I am from Detroit and grew up in the (once-thriving) American Rustbelt, so I know what decades of economic devastation, racism, and frank neglect looks like. There is a very particular history in Detroit that led to its post-apocalyptic landscape of burned-out housing blocks and urban prairies.
In Athens, the presence of the economic crisis is more subtle, but you don’t have to look far to find traces of it. Like an invasive species, it has made itself at home by pushing others out, displacing businesses and shops from their neighbourhoods, people from their homes. It’s present in absence: storefronts shuttered, empty parking lots, new hotels never to be finished, concrete swimming pools fissured by the sun. And coming through the cracks, saplings turning into trees.
But when something is defined by an absence, it’s not really out there in the open. You are looking for something that once was, or something that could have been. Not what is. Yes, Athens has luxury stores. People still treat themselves to a dinner, shop, go to the bar. Life goes on.
But as I heard repeatedly from Greek friends and colleagues, the crisis is most present in the “hearts of the Greek people.” What you can’t see as a casual observer at these cafes or shops are the invisible anxieties and fears that tomorrow, it might all be gone. That what they have might never be enough. That no one will help – not the European Union who won’t, not their neighbors who can’t. That their children won’t get to fulfill their dreams unless they leave Greece. That growing up in the crisis, it may not even occur to them to have dreams.

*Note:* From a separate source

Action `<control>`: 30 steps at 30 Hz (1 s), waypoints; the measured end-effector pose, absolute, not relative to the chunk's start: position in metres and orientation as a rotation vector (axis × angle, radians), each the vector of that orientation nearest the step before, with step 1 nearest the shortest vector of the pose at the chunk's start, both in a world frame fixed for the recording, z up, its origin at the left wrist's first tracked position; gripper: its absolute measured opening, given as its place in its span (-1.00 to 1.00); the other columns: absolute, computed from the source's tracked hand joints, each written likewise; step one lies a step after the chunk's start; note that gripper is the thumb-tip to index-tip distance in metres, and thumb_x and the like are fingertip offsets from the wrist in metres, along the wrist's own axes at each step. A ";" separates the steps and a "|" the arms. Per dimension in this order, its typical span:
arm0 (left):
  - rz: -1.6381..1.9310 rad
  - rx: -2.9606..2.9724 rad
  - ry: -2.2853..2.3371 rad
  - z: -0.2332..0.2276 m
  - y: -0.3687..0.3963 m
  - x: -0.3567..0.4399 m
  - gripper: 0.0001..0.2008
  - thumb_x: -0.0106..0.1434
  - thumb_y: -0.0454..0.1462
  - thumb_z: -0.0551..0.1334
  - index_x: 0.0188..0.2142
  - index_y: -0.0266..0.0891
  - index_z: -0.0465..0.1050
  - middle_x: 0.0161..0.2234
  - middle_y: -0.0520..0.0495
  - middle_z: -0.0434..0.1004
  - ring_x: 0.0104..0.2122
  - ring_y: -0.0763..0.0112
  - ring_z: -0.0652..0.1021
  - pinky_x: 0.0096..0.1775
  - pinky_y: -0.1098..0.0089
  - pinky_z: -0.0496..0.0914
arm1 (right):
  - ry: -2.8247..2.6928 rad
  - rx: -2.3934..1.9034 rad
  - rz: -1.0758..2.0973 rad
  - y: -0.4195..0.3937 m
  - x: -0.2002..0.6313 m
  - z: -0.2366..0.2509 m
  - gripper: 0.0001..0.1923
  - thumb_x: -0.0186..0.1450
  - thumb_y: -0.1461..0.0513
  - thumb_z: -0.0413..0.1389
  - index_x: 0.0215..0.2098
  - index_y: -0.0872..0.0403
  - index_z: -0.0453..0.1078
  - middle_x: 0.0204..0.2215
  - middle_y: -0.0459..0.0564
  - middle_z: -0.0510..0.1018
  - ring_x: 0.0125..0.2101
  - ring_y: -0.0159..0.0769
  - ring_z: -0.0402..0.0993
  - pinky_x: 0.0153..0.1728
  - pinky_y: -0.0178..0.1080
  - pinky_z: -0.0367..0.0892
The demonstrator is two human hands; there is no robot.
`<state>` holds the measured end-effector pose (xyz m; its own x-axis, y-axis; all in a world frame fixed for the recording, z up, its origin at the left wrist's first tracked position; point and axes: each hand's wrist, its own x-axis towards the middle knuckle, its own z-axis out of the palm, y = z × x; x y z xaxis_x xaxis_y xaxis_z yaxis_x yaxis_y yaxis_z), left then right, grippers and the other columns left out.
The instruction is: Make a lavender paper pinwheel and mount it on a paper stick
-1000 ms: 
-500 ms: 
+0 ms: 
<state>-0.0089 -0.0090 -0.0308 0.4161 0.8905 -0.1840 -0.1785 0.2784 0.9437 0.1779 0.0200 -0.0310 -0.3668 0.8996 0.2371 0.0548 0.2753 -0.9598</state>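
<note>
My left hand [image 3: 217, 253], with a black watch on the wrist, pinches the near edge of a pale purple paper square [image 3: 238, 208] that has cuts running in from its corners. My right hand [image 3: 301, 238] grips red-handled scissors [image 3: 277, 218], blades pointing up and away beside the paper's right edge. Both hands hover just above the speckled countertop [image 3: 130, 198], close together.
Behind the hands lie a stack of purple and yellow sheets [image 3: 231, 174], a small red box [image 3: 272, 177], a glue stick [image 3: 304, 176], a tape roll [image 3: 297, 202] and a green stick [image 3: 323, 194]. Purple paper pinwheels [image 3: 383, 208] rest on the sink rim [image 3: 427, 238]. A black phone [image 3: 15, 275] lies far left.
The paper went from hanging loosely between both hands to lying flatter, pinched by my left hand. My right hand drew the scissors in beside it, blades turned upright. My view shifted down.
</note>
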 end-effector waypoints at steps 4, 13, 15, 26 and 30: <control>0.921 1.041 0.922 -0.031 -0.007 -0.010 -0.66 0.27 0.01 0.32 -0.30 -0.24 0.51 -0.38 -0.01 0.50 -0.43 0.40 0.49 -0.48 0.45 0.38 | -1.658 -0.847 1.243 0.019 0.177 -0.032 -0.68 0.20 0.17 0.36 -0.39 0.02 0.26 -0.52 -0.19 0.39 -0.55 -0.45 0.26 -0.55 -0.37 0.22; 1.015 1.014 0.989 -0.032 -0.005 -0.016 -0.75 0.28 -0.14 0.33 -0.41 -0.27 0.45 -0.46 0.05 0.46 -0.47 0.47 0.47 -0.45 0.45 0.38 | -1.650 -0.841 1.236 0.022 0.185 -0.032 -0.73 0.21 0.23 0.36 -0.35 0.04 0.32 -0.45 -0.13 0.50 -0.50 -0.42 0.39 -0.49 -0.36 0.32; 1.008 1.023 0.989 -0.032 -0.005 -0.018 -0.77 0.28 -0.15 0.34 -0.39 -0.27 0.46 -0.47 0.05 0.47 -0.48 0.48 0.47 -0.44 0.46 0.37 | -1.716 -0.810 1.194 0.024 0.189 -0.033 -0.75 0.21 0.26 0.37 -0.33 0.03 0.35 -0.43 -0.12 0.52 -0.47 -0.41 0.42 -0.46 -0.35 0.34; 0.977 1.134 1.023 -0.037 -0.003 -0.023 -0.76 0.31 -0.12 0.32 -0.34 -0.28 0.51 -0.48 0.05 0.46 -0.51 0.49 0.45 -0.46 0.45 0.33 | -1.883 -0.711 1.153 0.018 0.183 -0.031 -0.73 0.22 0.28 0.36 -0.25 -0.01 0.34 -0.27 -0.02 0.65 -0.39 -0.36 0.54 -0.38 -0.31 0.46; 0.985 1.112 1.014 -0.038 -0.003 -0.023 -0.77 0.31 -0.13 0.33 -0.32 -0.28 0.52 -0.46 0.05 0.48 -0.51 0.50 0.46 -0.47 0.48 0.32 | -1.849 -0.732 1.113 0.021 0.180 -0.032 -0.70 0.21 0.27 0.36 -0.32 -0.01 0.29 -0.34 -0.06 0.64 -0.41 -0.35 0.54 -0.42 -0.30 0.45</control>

The crisis is there in conversations started and abandoned. A middle-aged male waiter at the restaurant: “Where are you from? America, oh Germany? I used to go to Frankfurt every year, for trade fairs. I know the city well. I was in the textile business, before … (eyes cast down, a direction that suggests shame. How could I have known that my answer would hurt?) “…yes, what would you like to order?”
Yet the precariousness – and injustice – is out in the open if you look for it. In Athens, refugees are squatting at the old airport without even the most basic of services, while just up the road, dozens of interior design studios sell Scandinavian-inspired furnishings and 10,000€ couches. At the entrance to the Athens Metro, the homeless are sprawled out on sleeping bags, dazed from the heat, and in a downtown park near Omonia Square, just off the tourist drag, heroin addicts tremble deliriously on public benches.
These scenes are also happening right now in the centers of the world. In New York, a homeless woman on 5th Avenue shivers below the dazzling window display at Bergdorf-Goodman’s, while tourists snap pictures of the glamorous little scene above. In Frankfurt, a band of teenage boys are trying to wash the windows of Audis, BMWs, and Mercedes parked at a red light – cars that cost more than an upper-class home in the countries where they came from. And even in a place like Detroit, the first major city in the world to declare bankruptcy, suburbs not more than 15 miles away are some of the wealthiest in the United States.
But what makes Athens different is the mood that no one is coming to help. That the center has shifted and they’ve been left behind. For so much of history, Greece has been the core of Western civilization. But now they’re on the periphery. Left by the European Union to deal with the austerity measures imposed by Brussels and the ECB. Left by NATO to defend themselves from Turkish aggression. Left by its European neighbors to deal with the millions of refugees from Syria knocking on their door. It seems that the general European sentiment towards Greece has become one of arrogance, something like “this is what happens to you when you fly too close to the sun.”
What is really visible in Athens is the true precariousness of it all. For us all. Maybe Athens and Detroit are the same endpoint on this global horizon.
As the crisis enters its ninth year, things keep quietly slipping away. Like watching the sunset in this part of the world: even as the sun’s going down, it moves so slowly that if you didn’t know any better, it might just stay suspended in the sky forever. And then you look away for a moment, and it’s gone.